Dalla teoria alla pratica: workstation e software per portare l’AI in classe. L’ecosistema C&C per una didattica consapevole

Portare l’intelligenza artificiale a scuola oggi non significa “aggiungere tecnologia”, ma costruire un contesto didattico in cui studenti e docenti possano passare dall’uso passivo delle app alla comprensione dei processi: dati, modelli, prompt, verifica delle fonti, etica, sicurezza. In questa prospettiva, le proposte dedicate all’AI e alla workstation per far lavorare l’AI hanno un senso preciso: rendere l’innovazione praticabile in laboratorio, con strumenti che permettono di sperimentare davvero (anche su immagini, testi e dataset) e di misurare risultati, limiti ed errori.

Il primo asse è l’AI come competenza trasversale: non solo informatica, ma anche comunicazione, creatività e cittadinanza digitale. In ambienti immersivi, ad esempio, l’AI generativa può diventare un acceleratore per la progettazione di contenuti e scenari, mentre la realtà virtuale rende l’apprendimento più esperienziale e personalizzabile.

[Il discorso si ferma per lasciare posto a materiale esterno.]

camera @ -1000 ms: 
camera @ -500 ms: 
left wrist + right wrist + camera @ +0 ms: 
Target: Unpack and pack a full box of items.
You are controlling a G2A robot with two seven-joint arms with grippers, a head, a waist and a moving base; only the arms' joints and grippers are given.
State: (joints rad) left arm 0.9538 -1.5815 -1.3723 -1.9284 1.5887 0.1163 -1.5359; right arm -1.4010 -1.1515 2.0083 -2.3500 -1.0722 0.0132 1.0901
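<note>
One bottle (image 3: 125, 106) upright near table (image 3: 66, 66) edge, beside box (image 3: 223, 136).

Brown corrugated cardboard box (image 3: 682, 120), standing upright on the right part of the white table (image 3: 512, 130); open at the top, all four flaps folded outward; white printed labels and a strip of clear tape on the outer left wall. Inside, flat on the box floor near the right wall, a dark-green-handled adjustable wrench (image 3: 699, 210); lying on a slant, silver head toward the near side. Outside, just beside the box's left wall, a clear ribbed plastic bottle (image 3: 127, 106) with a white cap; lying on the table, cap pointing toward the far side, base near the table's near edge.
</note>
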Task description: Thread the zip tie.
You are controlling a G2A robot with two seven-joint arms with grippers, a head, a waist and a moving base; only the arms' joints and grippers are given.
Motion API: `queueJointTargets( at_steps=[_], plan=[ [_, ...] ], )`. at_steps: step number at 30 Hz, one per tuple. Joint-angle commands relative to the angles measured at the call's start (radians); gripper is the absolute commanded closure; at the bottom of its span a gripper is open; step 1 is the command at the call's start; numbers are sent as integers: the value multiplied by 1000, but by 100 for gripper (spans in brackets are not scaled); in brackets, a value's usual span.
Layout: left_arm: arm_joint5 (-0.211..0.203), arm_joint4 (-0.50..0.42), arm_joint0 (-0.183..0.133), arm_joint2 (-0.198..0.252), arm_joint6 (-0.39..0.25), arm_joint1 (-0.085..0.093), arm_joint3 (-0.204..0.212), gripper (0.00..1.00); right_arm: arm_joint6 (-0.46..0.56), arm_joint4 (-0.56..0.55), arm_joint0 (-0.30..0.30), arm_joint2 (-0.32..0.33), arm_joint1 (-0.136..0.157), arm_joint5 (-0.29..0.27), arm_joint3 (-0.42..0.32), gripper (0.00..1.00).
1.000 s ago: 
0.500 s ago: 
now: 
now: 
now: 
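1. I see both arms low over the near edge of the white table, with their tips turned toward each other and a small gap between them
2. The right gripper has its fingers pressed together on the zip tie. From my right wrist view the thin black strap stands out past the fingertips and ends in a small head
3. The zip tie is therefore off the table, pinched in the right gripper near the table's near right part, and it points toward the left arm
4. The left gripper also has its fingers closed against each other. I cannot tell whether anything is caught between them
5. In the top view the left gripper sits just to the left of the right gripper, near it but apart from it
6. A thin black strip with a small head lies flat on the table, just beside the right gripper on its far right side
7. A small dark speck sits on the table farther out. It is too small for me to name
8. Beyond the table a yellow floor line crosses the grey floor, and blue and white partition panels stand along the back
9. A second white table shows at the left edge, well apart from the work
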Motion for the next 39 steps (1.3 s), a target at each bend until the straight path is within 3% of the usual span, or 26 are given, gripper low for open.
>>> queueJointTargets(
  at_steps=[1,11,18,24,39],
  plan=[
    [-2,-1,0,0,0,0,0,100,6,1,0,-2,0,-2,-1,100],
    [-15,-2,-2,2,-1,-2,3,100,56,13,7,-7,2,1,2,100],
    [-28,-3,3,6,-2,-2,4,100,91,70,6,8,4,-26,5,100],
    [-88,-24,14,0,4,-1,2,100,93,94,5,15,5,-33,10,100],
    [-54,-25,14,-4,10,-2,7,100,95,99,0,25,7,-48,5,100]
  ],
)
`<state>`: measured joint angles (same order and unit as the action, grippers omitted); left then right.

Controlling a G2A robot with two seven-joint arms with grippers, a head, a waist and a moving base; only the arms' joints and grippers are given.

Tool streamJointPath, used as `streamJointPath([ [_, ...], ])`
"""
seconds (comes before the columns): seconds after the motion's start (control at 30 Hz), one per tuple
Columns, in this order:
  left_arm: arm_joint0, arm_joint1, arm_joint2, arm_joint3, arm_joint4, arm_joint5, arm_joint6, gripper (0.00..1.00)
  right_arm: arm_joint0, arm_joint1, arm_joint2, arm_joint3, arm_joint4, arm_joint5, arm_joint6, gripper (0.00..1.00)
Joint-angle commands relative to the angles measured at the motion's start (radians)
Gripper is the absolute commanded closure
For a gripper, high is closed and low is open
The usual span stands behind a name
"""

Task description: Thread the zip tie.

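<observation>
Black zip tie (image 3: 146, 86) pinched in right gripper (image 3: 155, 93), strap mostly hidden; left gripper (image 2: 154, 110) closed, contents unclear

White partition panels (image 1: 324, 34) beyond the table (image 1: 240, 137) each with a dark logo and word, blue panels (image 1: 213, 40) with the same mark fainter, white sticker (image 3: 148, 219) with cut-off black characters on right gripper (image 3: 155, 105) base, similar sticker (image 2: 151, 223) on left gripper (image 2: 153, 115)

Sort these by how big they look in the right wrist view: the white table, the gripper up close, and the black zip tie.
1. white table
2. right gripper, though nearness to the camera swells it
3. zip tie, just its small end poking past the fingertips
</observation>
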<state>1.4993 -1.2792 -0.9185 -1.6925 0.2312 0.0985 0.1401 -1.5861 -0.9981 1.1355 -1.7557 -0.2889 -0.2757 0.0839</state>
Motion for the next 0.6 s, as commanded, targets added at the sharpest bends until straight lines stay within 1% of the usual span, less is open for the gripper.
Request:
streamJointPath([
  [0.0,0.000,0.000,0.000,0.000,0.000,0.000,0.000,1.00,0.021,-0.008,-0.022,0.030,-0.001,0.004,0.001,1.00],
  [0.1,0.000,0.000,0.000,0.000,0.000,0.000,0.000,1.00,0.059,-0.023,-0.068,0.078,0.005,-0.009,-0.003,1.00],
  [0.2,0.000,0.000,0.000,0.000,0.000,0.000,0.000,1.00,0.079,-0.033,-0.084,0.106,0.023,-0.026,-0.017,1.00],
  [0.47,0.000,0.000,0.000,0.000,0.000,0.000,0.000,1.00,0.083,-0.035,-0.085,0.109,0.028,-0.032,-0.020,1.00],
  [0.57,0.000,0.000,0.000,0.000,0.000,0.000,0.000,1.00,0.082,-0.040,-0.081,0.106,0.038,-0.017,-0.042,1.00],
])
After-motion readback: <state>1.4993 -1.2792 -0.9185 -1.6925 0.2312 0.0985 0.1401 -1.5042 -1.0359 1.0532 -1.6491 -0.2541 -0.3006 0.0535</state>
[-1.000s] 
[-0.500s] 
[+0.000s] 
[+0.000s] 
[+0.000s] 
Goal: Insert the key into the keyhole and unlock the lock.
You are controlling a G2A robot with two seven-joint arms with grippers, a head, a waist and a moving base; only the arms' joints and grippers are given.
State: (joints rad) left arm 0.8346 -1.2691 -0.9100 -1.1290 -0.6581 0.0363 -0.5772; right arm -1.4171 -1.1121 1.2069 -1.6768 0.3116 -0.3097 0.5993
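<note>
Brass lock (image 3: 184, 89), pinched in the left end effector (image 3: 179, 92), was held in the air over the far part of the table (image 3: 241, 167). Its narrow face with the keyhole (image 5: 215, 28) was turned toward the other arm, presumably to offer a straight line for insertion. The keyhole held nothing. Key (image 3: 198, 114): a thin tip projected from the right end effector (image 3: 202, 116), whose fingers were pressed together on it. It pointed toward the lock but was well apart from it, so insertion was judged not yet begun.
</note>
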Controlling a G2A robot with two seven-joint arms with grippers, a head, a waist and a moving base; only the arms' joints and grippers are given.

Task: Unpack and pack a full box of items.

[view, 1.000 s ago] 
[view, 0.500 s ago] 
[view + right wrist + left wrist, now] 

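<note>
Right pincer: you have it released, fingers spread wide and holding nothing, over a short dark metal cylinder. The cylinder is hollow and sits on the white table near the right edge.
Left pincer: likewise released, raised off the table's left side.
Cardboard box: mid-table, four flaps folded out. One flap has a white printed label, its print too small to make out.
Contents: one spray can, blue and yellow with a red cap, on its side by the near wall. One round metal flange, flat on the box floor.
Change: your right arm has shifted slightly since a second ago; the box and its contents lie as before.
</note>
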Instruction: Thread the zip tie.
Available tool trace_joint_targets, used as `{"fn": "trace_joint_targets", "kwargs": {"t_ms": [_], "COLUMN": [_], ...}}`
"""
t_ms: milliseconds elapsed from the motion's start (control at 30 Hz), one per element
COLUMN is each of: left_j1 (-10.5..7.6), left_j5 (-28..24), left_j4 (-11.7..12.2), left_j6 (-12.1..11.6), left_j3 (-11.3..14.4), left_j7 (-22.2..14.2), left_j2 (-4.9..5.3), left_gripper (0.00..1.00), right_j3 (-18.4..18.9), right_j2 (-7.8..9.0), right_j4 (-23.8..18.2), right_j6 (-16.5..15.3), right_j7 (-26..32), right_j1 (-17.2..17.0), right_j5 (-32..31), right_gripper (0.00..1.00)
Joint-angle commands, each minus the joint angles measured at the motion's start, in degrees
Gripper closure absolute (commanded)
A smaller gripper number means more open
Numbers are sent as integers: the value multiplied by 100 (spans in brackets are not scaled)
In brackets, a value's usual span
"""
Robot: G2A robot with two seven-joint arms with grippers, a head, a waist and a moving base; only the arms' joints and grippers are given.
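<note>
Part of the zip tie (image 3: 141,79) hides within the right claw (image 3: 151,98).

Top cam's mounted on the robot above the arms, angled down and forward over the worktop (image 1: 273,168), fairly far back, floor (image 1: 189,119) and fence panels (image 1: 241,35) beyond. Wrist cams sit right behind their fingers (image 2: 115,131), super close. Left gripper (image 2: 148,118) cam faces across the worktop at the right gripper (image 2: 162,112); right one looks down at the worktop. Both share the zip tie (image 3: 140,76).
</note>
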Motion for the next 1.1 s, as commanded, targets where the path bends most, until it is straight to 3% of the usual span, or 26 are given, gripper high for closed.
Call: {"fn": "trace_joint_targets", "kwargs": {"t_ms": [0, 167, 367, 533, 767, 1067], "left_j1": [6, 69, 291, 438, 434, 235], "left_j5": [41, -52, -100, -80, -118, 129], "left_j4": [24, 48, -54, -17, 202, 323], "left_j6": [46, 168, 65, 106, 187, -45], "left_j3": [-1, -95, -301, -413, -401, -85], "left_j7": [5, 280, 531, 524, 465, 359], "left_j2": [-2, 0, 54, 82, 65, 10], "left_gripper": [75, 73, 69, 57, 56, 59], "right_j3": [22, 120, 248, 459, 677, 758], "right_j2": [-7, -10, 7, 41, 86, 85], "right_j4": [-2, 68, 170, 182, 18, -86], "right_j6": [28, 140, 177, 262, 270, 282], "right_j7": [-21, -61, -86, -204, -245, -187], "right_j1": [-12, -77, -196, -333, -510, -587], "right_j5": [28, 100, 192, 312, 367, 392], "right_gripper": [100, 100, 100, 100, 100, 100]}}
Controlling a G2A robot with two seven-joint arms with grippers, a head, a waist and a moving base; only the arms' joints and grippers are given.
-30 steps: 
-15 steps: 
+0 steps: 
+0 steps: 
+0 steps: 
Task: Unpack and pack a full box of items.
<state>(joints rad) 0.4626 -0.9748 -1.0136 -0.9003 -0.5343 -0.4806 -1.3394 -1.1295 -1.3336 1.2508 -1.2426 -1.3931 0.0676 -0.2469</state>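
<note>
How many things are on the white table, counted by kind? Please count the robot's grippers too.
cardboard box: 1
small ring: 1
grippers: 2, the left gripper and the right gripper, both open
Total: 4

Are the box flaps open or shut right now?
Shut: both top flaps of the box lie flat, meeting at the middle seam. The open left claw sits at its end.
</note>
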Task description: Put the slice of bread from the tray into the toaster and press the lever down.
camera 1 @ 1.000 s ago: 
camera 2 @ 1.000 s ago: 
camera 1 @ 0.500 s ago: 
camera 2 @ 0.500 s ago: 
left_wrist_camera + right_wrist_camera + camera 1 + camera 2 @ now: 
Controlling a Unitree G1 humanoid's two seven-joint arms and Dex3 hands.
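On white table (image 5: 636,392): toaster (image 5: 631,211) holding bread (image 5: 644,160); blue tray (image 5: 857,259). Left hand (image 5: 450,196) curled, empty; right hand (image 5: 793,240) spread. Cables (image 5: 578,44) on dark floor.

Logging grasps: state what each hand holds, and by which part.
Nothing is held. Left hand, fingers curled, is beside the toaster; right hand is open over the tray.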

Il secondo asse è la potenza di calcolo “vicina” alla classe. Una workstation pensata per l’AI abilita attività che altrimenti resterebbero teoriche: analisi dati, prototipazione di modelli, computer vision, simulazioni e produzione multimediale avanzata, integrando software professionali e flussi di lavoro creativi.

Qui entra in gioco la proposta laboratoriale di C&C, pensata come un ecosistema in cui spazi, strumenti e piattaforme si integrano per rendere l’Intelligenza Artificiale davvero agibile nella didattica. Un esempio emblematico è il laboratorio dedicato all’AI, dove gli studenti lavorano su agenti generativi, visione artificiale e programmazione Python, sperimentando l’intero ciclo “dal dataset all’inferenza” e utilizzando soluzioni come Cheshire Cat e la piattaforma AI-go Studio (anche in modalità no-code) per attività di classificazione e segmentazione.

Un ulteriore tassello è la filiera “dal reale al digitale”, utile quando la scuola vuole portare nei progetti dati autentici: vi sono soluzioni, per esempio, che uniscono acquisizione avanzata e visione artificiale, con integrazione in flussi creativi come Adobe Substance 3D Sampler, rendendo possibile trasformare materiali e superfici in asset digitali per design, 3D, AR/VR e anche per la creazione di dataset.

Infine, si rafforza la scelta dell’AI on device: un MacBook Pro con chip M5 mette a disposizione potenza di calcolo e accelerazione per carichi AI direttamente sul dispositivo, riducendo dipendenza dal cloud e migliorando reattività e controllo dei dati.